- **WHAT THE TASK ASKS**
Write out, word for word, the part of the listing below that opens with the line containing "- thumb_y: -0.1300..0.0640" and closes with the line containing "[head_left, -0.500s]", keeping both of those lines and adding no others.

▼

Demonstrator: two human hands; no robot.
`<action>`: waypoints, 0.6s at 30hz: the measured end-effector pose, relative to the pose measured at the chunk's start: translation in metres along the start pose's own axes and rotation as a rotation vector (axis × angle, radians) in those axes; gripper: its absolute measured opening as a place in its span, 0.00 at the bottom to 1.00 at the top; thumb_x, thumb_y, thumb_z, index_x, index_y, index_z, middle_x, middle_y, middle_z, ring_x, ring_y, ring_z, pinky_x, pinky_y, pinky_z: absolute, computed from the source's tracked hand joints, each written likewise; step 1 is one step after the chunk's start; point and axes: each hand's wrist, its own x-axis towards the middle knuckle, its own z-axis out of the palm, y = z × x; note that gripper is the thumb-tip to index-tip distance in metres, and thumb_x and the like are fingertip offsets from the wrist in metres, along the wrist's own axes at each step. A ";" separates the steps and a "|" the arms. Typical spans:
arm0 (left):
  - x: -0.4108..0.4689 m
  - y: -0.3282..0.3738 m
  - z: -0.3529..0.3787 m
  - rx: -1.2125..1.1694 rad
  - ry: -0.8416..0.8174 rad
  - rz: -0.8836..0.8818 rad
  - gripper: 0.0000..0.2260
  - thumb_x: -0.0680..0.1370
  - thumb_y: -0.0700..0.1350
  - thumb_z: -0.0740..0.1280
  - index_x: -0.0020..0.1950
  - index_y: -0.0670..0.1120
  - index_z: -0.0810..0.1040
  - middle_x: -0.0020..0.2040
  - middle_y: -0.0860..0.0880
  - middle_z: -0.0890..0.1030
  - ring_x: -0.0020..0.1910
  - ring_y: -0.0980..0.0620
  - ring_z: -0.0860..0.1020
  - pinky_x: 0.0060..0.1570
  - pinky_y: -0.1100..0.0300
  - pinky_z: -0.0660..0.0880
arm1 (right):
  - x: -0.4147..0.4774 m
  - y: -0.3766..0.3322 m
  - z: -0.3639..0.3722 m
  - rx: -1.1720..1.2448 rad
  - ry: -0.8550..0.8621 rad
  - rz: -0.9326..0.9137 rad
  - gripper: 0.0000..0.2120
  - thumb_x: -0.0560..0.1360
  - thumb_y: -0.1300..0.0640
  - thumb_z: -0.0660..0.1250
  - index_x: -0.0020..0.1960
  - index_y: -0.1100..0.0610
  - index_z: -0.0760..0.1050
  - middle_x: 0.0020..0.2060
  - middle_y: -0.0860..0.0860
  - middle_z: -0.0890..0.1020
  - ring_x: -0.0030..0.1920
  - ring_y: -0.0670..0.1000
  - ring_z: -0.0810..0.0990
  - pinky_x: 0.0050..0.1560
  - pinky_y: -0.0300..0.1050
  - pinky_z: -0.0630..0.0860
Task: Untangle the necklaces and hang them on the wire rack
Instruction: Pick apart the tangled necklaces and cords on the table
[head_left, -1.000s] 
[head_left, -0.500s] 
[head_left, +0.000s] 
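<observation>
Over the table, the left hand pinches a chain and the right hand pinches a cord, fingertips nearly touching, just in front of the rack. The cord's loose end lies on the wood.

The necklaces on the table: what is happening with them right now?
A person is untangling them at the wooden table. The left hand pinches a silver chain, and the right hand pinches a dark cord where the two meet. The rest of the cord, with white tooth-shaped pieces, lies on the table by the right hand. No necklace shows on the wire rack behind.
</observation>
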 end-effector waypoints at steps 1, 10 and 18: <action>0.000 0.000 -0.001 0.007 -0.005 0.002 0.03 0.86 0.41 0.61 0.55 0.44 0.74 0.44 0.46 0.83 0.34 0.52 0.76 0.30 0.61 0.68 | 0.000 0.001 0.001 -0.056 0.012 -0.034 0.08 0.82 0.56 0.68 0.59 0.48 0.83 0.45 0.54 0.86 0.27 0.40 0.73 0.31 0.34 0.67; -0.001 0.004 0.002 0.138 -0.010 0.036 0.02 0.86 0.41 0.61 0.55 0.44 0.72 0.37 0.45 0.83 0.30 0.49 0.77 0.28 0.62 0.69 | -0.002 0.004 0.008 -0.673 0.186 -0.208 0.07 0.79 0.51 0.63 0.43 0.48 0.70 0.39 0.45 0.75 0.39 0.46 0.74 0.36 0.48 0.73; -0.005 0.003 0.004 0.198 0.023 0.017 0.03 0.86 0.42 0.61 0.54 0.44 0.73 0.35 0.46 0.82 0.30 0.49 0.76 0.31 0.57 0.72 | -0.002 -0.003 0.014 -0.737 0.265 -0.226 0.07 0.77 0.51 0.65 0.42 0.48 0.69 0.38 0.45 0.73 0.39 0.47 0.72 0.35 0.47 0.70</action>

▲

- **TASK RESPONSE**
  - thumb_y: -0.1300..0.0640
  - thumb_z: -0.0660..0.1250
  - index_x: -0.0020..0.1960
  - index_y: -0.1100..0.0610
  - index_z: -0.0760..0.1050
  - middle_x: 0.0020..0.2060
  - middle_y: -0.0860..0.0860
  - middle_z: -0.0890..0.1020
  - ring_x: -0.0030..0.1920
  - ring_y: -0.0670..0.1000
  - ring_z: -0.0810..0.0990
  - pinky_x: 0.0050..0.1560
  - pinky_y: -0.0300..0.1050
  - pinky_z: -0.0630..0.0860
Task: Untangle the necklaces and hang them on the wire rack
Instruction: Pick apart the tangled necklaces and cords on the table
[head_left, -1.000s] 
[head_left, -0.500s] 

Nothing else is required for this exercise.